Une autre me souffle que je suis idiote de l’avoir aidée à quitter le nid. Je me suis peut-être tirée une balle dans le pied. Et si elle ne revenait plus ? On ne fait pas des enfants pour les perdre, quand même ! Les voir trois semaines par an, c’est juste cruel. Je pleure en lui parlant de longues heures sur Skype. Elle aussi est bouleversée par cette séparation, mais je la sens plus déterminée. Elle veut aller de l’avant et me prouver que ce sacrifice n’est pas vain. En tout cas, pour le moment, je suis à deux doigts de la dépression. J’ai le soutien de ma famille et de mes amies qui sont passées par là. C’est un passage à vide, une sorte de deuil. Je souffre le martyr de ne plus entendre sa voix, de ne plus la voir devant moi, de ne plus rire de ses blagues. Son père accuse mieux le coup. L’apaisement, c’est ce que j’attends. »

Le jeu en vaut la chandelle

Voir ses deux filles partir en même temps pour aller étudier à l’étranger, c’est une pilule dure à avaler, selon Zeina (49 ans). « Elles sont parties il y a tout juste un an. L’une à Londres, l’autre à Paris. Elles veulent avoir une belle vie, vivre dans un meilleur environnement. Se sentir libres. Avoir un bon job. Une meilleure qualité de vie. Évoluer dans une société ouverte. Je sais qu’elles vont tout faire pour ne plus revenir.
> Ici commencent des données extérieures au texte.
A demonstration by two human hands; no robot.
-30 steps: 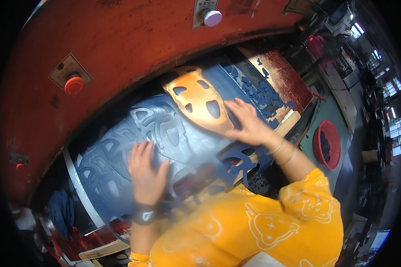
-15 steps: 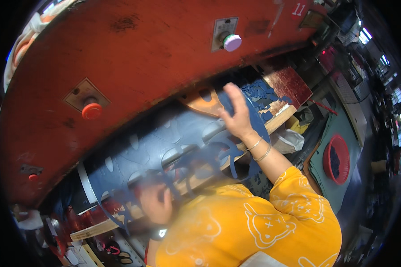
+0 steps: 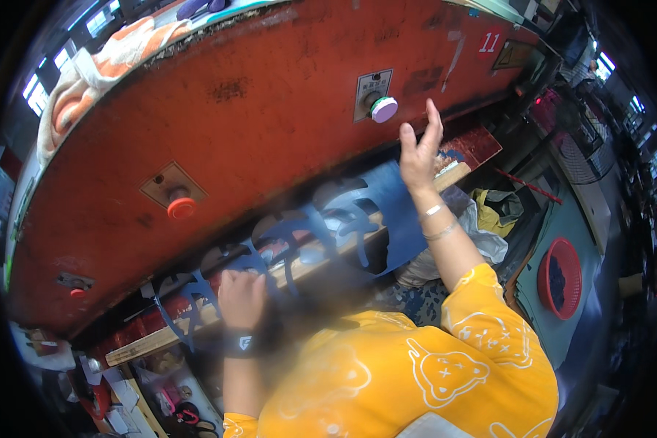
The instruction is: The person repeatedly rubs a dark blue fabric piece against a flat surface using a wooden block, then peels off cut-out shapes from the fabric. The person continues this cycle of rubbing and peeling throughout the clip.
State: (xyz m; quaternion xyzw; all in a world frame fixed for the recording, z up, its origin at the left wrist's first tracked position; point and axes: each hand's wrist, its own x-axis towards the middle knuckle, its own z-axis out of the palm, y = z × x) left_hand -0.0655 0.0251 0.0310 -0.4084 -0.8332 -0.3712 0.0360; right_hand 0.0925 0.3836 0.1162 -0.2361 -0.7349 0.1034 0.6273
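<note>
Blue perforated sheet [image 3: 404,223], over surface's wooden front edge [image 3: 144,345]: likely light, limp; grasp uncut margin. Left hand [image 3: 242,298] curled, grip unclear; right hand [image 3: 419,159] spread, empty.

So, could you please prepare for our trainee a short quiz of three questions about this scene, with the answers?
1. Multiple choice: in the picture, which button appears nearest to the right grip?
A) the orange-red button
B) the lilac button
C) the small red button at the far left

2. True or false: the left grip is raised above the lilac button.

3. Fill the gap: the dark wristband is worn on the ____ wrist.

Key:
1. B.
2. False; it is much lower in the picture, beside strips of the cut-out blue sheet.
3. left.
</note>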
Et je ne peux m’empêcher d’avoir une réflexion purement égoïste : si notre pays avait été à la hauteur, nos enfants n’auraient pas été disséminés aux quatre coins du monde. Ces séparations, c’est l’éclatement des familles, c’est beaucoup de larmes et de souffrance. J’aurais tellement rêvé que mes filles puissent s’accomplir dans leur pays. Les avoir près de moi. Je ne parle même pas du sacrifice financier. Et il ne faut surtout pas croire que ce sont les familles riches qui envoient leurs enfants étudier à l’étranger. Ce sont souvent de simples salariés comme moi qui donnent jusqu’à leur dernier centime afin que leurs enfants aient des diplômes internationaux. »

Un jour ou l’autre, les enfants quittent leur nid pour construire leur vie. Pour toutes ces mamans tourmentées, reste l’espoir des prochaines retrouvailles. Elles savent déjà que celles-ci seront fusionnelles, émotionnelles, chaleureuses.